Task requirements. Identify and pull out each line of the entries in which "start" occurs.

━━━━━━━━━━━━━━━━━━━━

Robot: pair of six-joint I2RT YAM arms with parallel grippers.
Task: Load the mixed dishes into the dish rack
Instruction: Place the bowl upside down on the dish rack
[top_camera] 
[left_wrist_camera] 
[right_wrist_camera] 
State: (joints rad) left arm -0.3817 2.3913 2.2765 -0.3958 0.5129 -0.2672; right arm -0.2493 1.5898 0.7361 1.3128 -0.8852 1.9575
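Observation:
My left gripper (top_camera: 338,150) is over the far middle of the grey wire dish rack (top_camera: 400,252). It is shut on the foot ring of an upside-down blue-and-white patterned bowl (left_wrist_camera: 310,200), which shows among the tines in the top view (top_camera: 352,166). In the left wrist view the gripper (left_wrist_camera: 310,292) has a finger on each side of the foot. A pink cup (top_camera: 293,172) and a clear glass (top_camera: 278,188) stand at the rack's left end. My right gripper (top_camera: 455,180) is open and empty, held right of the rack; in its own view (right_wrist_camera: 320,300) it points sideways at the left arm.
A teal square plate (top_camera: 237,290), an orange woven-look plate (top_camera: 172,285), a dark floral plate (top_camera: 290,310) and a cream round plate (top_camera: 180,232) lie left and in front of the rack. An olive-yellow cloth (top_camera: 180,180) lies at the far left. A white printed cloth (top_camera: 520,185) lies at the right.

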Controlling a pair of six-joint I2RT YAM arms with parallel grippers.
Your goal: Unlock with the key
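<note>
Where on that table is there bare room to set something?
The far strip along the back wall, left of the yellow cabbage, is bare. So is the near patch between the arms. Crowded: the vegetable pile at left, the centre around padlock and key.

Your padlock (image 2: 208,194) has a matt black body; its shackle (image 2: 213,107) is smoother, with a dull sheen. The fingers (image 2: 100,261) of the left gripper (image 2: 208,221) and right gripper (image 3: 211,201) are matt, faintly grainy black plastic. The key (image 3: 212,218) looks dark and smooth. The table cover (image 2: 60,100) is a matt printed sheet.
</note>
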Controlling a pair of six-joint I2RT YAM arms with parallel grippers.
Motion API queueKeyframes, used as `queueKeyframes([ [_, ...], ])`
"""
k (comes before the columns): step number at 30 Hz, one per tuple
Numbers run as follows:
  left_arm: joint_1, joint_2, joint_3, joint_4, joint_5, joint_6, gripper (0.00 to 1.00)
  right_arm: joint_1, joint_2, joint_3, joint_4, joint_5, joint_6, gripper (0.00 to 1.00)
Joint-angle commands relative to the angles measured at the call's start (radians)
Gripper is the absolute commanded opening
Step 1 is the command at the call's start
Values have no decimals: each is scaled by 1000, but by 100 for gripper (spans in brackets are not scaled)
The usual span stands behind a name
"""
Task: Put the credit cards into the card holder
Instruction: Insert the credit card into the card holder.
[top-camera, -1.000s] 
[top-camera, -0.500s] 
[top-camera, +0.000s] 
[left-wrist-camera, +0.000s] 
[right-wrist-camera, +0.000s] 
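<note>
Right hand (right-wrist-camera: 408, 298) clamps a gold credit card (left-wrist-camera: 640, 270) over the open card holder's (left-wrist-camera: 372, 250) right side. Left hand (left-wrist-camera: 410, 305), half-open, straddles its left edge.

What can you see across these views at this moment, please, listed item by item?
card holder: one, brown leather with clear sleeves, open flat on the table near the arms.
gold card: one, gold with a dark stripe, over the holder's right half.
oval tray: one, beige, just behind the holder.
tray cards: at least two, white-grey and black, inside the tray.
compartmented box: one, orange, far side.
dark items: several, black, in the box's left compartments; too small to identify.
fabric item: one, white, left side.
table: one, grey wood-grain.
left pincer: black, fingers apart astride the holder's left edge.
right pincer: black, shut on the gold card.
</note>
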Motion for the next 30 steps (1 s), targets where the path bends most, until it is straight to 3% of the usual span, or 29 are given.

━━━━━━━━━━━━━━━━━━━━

Solution to this task.
Joint-angle commands relative to the angles measured at the call's start (radians)
Step 1 is the command at the call's start

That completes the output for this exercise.